◆ Assignment
Start at the first line below and write out everything verbatim except the pictures.

◆ Stored data
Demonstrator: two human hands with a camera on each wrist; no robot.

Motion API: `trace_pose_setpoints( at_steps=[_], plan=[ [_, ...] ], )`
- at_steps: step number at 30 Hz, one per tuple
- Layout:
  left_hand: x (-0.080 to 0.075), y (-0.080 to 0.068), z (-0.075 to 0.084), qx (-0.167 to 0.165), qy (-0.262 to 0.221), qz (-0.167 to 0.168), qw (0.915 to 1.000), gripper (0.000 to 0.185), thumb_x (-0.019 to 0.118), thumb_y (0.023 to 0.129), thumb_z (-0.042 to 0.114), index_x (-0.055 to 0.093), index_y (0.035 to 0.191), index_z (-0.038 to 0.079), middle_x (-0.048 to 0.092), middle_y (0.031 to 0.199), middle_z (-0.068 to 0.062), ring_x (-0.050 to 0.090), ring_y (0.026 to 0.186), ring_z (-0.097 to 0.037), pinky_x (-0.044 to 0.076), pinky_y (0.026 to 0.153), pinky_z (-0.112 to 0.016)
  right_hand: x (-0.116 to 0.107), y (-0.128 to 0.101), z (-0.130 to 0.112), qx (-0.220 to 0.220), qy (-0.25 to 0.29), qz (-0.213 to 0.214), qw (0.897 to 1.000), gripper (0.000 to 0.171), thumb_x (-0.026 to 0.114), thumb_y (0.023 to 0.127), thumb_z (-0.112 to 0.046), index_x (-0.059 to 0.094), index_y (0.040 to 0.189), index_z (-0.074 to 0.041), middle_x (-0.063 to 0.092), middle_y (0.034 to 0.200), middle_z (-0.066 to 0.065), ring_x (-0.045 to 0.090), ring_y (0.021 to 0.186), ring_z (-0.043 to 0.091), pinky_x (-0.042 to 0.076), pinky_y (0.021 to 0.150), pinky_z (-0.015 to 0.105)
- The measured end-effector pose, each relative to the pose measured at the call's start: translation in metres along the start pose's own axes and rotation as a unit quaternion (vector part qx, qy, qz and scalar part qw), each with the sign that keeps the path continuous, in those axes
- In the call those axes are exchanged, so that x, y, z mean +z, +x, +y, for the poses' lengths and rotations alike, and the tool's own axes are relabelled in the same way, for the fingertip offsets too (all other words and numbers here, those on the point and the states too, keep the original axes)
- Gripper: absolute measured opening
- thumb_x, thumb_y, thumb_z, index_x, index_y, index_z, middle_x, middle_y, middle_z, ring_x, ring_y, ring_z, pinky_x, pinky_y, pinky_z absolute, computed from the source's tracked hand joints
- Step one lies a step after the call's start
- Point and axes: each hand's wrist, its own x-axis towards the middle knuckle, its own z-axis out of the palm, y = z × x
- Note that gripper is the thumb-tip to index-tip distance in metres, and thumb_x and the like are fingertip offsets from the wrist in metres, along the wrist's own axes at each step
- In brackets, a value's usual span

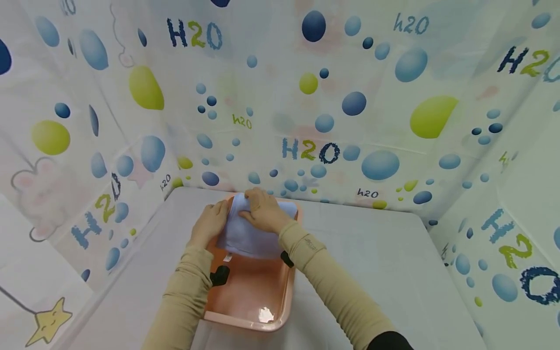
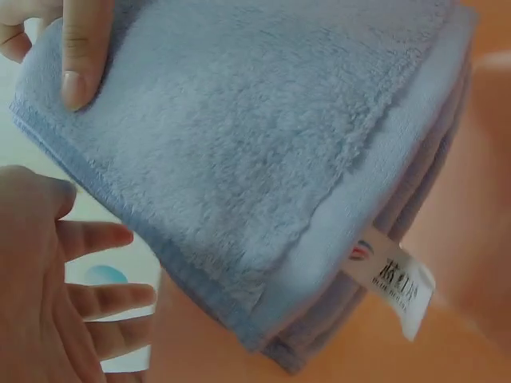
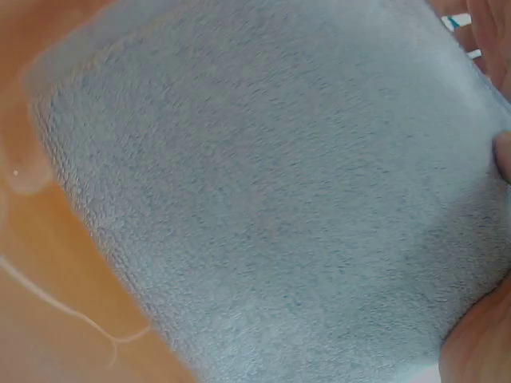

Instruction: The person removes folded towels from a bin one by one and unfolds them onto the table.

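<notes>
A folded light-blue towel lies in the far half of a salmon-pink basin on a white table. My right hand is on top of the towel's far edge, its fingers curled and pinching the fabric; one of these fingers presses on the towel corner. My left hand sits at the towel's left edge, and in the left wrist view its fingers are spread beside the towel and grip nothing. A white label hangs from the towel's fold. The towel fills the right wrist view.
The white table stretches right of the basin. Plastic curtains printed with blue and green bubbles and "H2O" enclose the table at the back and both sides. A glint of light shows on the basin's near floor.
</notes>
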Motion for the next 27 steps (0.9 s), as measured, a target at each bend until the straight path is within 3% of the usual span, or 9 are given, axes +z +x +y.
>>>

◆ Final answer
Demonstrator: two human hands with a camera on each wrist; no robot.

Motion API: `trace_pose_setpoints( at_steps=[_], plan=[ [_, ...] ], )`
- at_steps: step number at 30 Hz, one per tuple
- Layout:
  left_hand: x (-0.080 to 0.075), y (-0.080 to 0.068), z (-0.075 to 0.084), qx (-0.167 to 0.165), qy (-0.262 to 0.221), qz (-0.167 to 0.168), qw (0.915 to 1.000), gripper (0.000 to 0.185), thumb_x (-0.019 to 0.118), thumb_y (0.023 to 0.129), thumb_z (-0.042 to 0.114), index_x (-0.055 to 0.093), index_y (0.035 to 0.191), index_z (-0.038 to 0.079), middle_x (-0.048 to 0.092), middle_y (0.031 to 0.199), middle_z (-0.068 to 0.062), ring_x (-0.050 to 0.090), ring_y (0.026 to 0.186), ring_z (-0.097 to 0.037), pinky_x (-0.044 to 0.076), pinky_y (0.026 to 0.153), pinky_z (-0.112 to 0.016)
  right_hand: x (-0.116 to 0.107), y (-0.128 to 0.101), z (-0.130 to 0.112), qx (-0.220 to 0.220), qy (-0.25 to 0.29), qz (-0.213 to 0.214), qw (0.897 to 1.000), gripper (0.000 to 0.171), thumb_x (-0.026 to 0.114), thumb_y (0.023 to 0.127), thumb_z (-0.112 to 0.046), index_x (-0.059 to 0.094), index_y (0.040 to 0.189), index_z (-0.074 to 0.041), middle_x (-0.063 to 0.092), middle_y (0.034 to 0.200), middle_z (-0.066 to 0.065), ring_x (-0.045 to 0.090), ring_y (0.021 to 0.186), ring_z (-0.043 to 0.091), pinky_x (-0.042 to 0.076), pinky_y (0.021 to 0.150), pinky_z (-0.015 to 0.105)
- The measured end-effector pose, each relative to the pose measured at the call's start: translation in metres along the start pose's own axes and rotation as a unit quaternion (vector part qx, qy, qz and scalar part qw), each with the sign that keeps the path continuous, in those axes
- In the call those axes are exchanged, so that x, y, z mean +z, +x, +y, for the poses' lengths and rotations alike, and the tool's own axes are relabelled in the same way, for the fingertip offsets too (all other words and numbers here, those on the point and the states too, keep the original axes)
- Gripper: absolute measured opening
- thumb_x, thumb_y, thumb_z, index_x, index_y, index_z, middle_x, middle_y, middle_z, ring_x, ring_y, ring_z, pinky_x, pinky_y, pinky_z absolute, computed from the source's tracked hand joints
- Step one lies a step after the call's start
- Point and axes: each hand's wrist, its own x-axis towards the middle knuckle, its own z-axis out of the palm, y = z × x
- Note that gripper is the thumb-tip to index-tip distance in metres, and thumb_x and the like are fingertip offsets from the wrist in metres, along the wrist's own axes at each step
- In brackets, a value's usual span


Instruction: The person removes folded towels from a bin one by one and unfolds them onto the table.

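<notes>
A folded light-blue towel lies in the far half of a salmon-pink basin on a white table. My right hand is on top of the towel's far edge, its fingers curled and pinching the fabric; one of these fingers presses on the towel corner. My left hand sits at the towel's left edge, and in the left wrist view its fingers are spread beside the towel and grip nothing. A white label hangs from the towel's fold. The towel fills the right wrist view.
The white table stretches right of the basin. Plastic curtains printed with blue and green bubbles and "H2O" enclose the table at the back and both sides. A glint of light shows on the basin's near floor.
</notes>
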Motion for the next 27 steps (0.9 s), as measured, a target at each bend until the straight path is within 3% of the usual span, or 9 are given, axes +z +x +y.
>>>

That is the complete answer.